No primeiro dia do ano, diante do presépio da igreja do Garachico, a pequena fogueira acesa junto de Maria, José e do Menino deitado na manjedoura parecia não aquecer apenas a gruta, mas também toda a humanidade. A chama era pequenina, quase escondida, mas bastava para criar um espaço de abrigo, dignidade e cuidado. Imaginei então São José, naquela noite, com alguns ramos secos, a preparar uma fogueira como expressão de atenção às pequenas coisas necessárias: calor para a mãe cansada e luz para o recém-nascido.

Essa fogueira humilde e frágil foi para mim símbolo de ternura.
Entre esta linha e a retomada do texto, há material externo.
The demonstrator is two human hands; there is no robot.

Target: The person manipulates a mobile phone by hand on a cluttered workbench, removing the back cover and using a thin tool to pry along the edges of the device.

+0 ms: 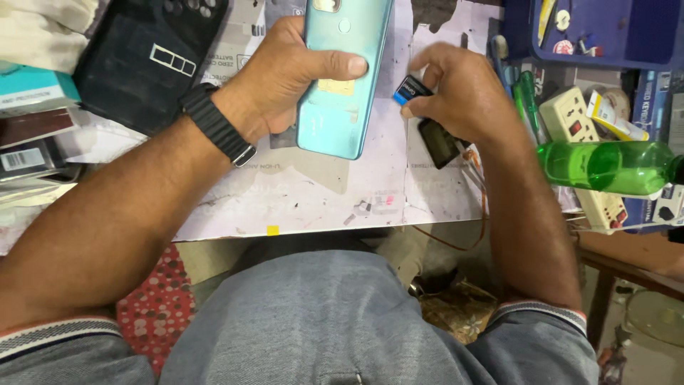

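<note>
My left hand (281, 78) grips a teal smartphone (335, 100), back side up, over the work mat (320, 192). Its thumb lies across the phone's back. A black watch band (214, 121) is on that wrist. To the phone's right, my right hand (456, 89) pinches a small black-and-blue flat piece (411, 90) between its fingers. Under the right hand a small dark rectangular device (438, 142) rests on the mat.
A black phone case (146, 60) lies at the top left beside stacked boxes (32, 107). At the right lie a green plastic bottle (605, 165), a cream power strip (581, 135), and a blue tray (613, 32) of small parts. Thin wires (481, 192) hang off the table edge.
</note>
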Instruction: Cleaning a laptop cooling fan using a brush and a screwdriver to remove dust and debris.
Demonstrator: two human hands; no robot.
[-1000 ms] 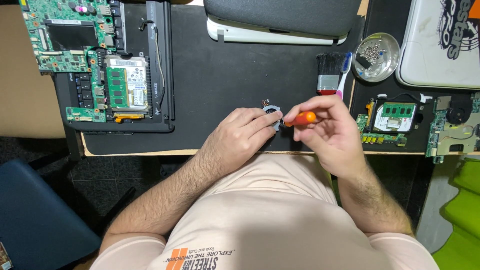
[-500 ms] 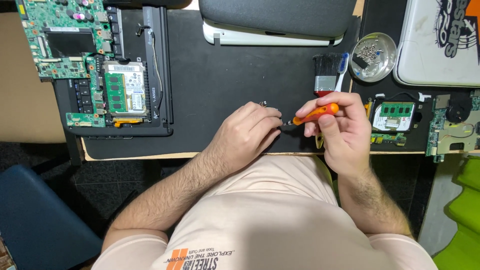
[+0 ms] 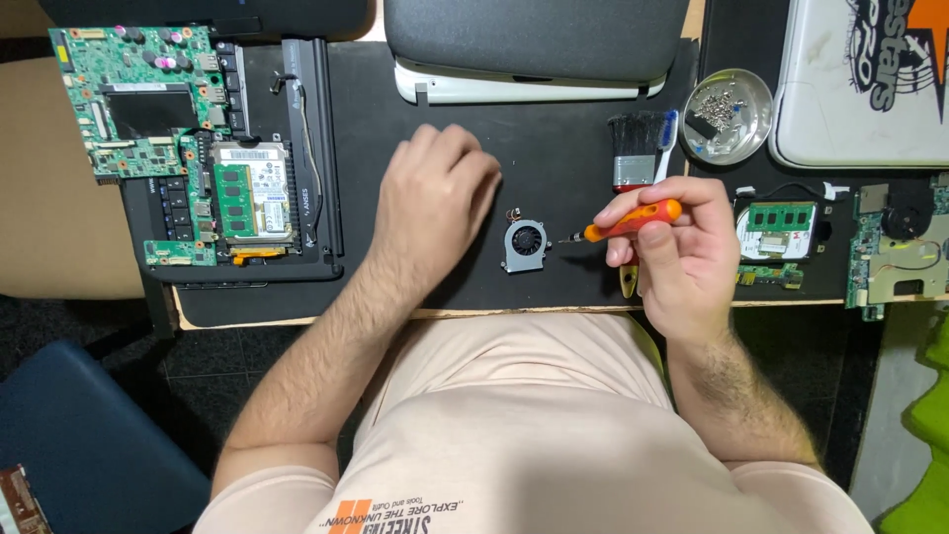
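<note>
Head camera, steeply downward, near desk mat [image 3: 554,129]

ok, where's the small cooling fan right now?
In the head view the small fan lies free on the black mat, between the left hand and the orange screwdriver in the right hand, tip just beside it.

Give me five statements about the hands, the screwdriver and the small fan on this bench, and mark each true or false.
1. The right hand holds an orange screwdriver. True.
2. The left hand grips the small fan. False: the fan lies free on the black mat, apart from that hand.
3. A brush lies beside a round metal dish. True.
4. The screwdriver's tip points away from the fan. False: it points toward the fan.
5. A green motherboard lies at the far left. True.
</note>
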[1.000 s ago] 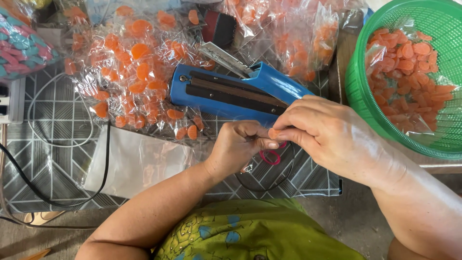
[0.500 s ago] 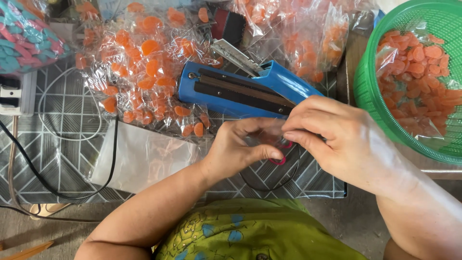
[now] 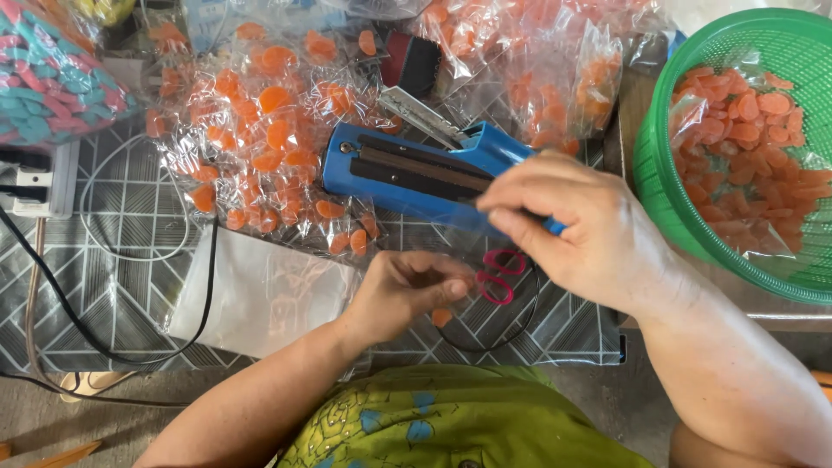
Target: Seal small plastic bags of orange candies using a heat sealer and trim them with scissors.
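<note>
My left hand (image 3: pixel 406 290) is curled over the patterned mat, its fingertips pinching the low edge of a small clear bag (image 3: pixel 485 247). One orange candy (image 3: pixel 442 317) shows just under those fingers. My right hand (image 3: pixel 582 232) is higher and to the right, thumb and fingers pinched on the bag's upper edge, over the near end of the blue heat sealer (image 3: pixel 407 172). The thin film between the hands is hard to make out. Pink-handled scissors (image 3: pixel 497 279) lie on the mat between and below the hands.
A green basket (image 3: pixel 652 186) at right holds a bag of orange candies (image 3: pixel 744 147). Filled clear bags of orange candies (image 3: pixel 260 147) lie behind the sealer. A stack of empty clear bags (image 3: pixel 260 295) lies left of my left hand. A power strip (image 3: pixel 39 178) and black cable (image 3: pixel 95 334) are at left.
The hands were pressed together; now my right hand has lifted up and away toward the sealer, stretching the bag, while my left hand stays low.
</note>
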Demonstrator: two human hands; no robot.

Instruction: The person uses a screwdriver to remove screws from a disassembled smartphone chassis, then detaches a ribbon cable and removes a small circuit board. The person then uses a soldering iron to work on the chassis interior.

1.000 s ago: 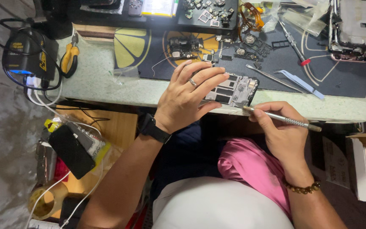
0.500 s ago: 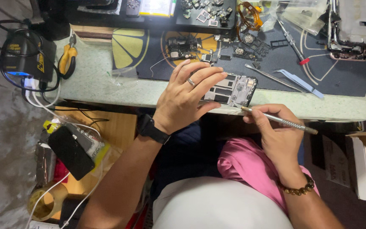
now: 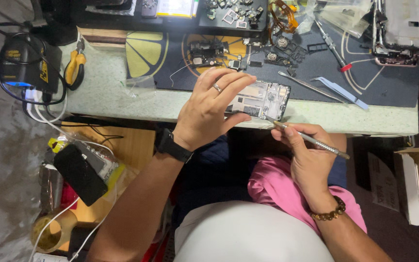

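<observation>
Opened grey phone frame with bare circuit parts (image 3: 263,101) held at edges by left hand (image 3: 208,110). Thin metal pry tool (image 3: 311,140) pinched in right hand (image 3: 306,157), tip touching frame corner. Seemed light, stiff, fragile; best gripped by rim.

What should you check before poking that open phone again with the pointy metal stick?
1. Left hand steadies the opened phone frame with exposed circuit parts: ok.
2. Right hand grips the thin silver metal probe: ok.
3. Probe tip sits at the frame's lower right corner: ok.
4. Frame lies fully on the pale green table: not ok, it is at the front edge.
5. Blue tweezers lie within reach: ok.
6. Which part the tip touches: cannot tell.
</observation>
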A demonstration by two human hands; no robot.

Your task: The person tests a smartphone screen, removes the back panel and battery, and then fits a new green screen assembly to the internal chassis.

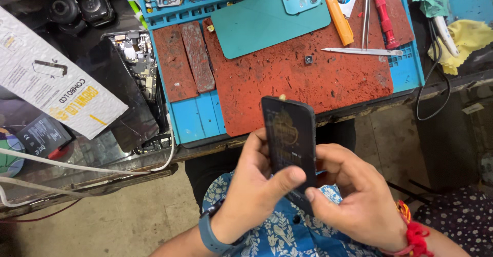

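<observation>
Head view: dark phone screen panel (pixel 288 139) upright at centre frame, over lap, off bench. Left hand (pixel 251 185) clamps it, thumb across face; right hand (pixel 354 195) pinches lower edge. Risk: thin panel flexes, cracks, or slips to floor (pixel 128 221). Red mat (pixel 308 77) at 12 o'clock.

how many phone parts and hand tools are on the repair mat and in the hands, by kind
dark phone screen panel, held by left hand and right hand: 1
teal phone back cover: 1
tweezers: 1
red-handled screwdriver: 1
orange pry tool: 1
total: 5
</observation>
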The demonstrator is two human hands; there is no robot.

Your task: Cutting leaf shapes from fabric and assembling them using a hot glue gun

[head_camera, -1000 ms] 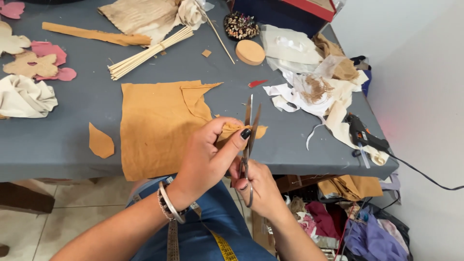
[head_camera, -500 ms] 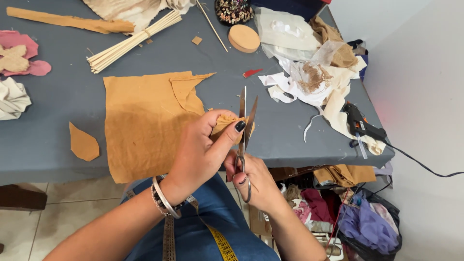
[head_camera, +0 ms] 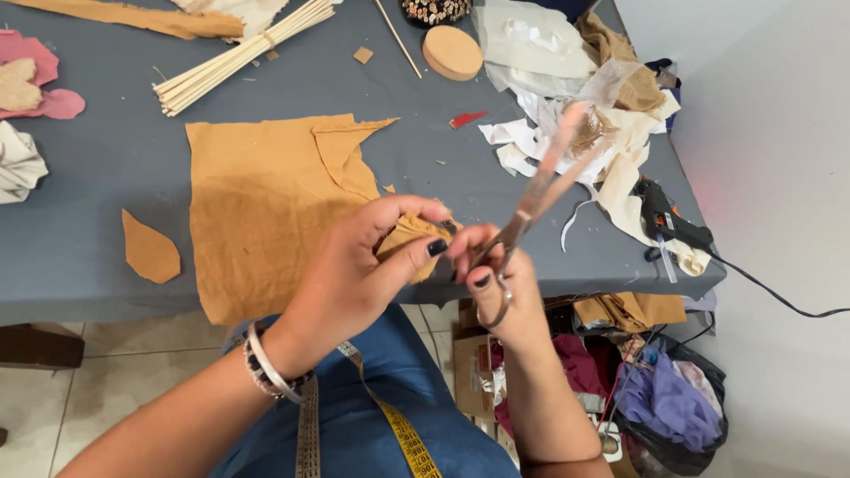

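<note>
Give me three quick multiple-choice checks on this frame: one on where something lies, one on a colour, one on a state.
1. Where does the cut leaf shape lie?
A. left of the big cloth
B. on the wooden disc
C. under the glue gun

2. What colour is the scrap in the left hand?
A. pink
B. mustard
C. white

3. How are the scissors in the right hand?
A. lying flat on the table
B. held up, blades pointing away over the table
C. stuck in the cloth

Answers: 1 A, it lies alone on the grey top beside the cloth's left edge. 2 B, it matches the big cloth. 3 B, the fingers are in the handles and the blades are raised.
</note>
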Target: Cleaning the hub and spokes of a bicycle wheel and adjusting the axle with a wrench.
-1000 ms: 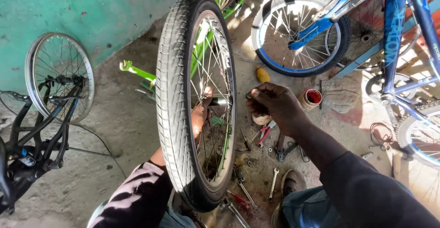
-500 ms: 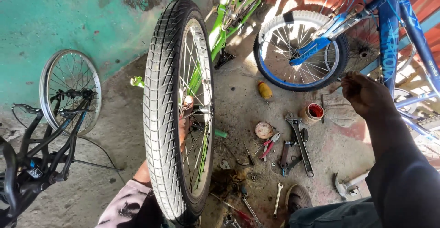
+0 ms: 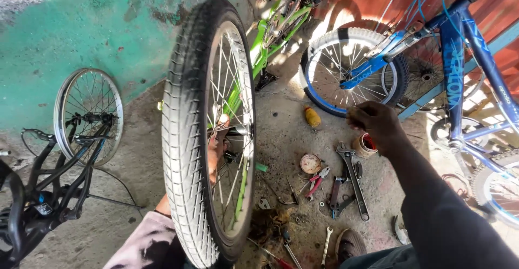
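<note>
Gripping the hub, the left hand [image 3: 216, 147] steadies the upright black-tyred wheel [image 3: 208, 134] close in. Tools [image 3: 346, 188] lie scattered on the concrete beside a round flat tin [image 3: 311, 163]. The right hand [image 3: 376, 122], loosely curled and empty, hovers above a small red-topped pot [image 3: 365, 143], lower than half a second ago. Beyond lies a yellow bottle [image 3: 312, 116], then a blue bicycle [image 3: 448, 69].

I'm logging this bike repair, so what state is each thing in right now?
Black-tyred wheel: upright, off any frame.
Left hand: at the wheel's hub, behind the spokes.
Right hand: raised above the tools, holding nothing visible.
Adjustable wrench: lying on the ground.
Red-handled pliers: lying on the ground.
Blue bicycle: standing upright.
</note>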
Talvez seja isso que a iconografia pressente quando, em certas representações, José segura um candeeiro, sinal de acolhimento e vigília em tempo de espera. Pensei na lâmpada do sacrário. Essa luz que permanece acesa quando todas as outras luzes se apagam, uma luz que guarda o mesmo gesto de José e que indica a presença de Deus.

Ao olhar a fogueira do presépio, vi também outras fogueiras. As que ardem hoje em tendas improvisadas, no meio do inverno, nas zonas devastadas pela guerra, como numa imagem recente das cheias em Gaza: pessoas reunidas à volta de uma fogueira, tentando resistir à chuva, ao frio e ao medo. Famílias que aquecem os filhos com o pouco que têm e procuram, numa chama mínima, um resto de abrigo e dignidade. Nessas fogueiras po-bres arde uma oração de quem apenas deseja sobreviver ao inverno (Expresso, 2.1.2026).

Entre a fogueira do presépio e a fogueira da tenda há uma continuidade que nos interpela a proteger a vida ameaçada. Ambas são fogueiras frágeis, ambas denunciam a vulnerabilidade humana. 

Enquanto permanecia diante daquela pequena fogueira do presépio, percebi que Deus, ao nascer, não pediu grandes templos, mas um lugar aquecido pelo amor. Talvez o Natal comece sempre assim, quando alguém, como José, acende uma pequena fogueira no interior da própria gruta, alimentando a esperança, e quando, diante das fogueiras que hoje ardem no sofrimento do mundo, deixamos que a nossa fé se converta em cuidado.

Hoje, o Natal convida-nos, mais uma vez, a reconhecer onde falta calor, onde a noite é demasiado dura, onde a dignidade humana é deixada ao relento.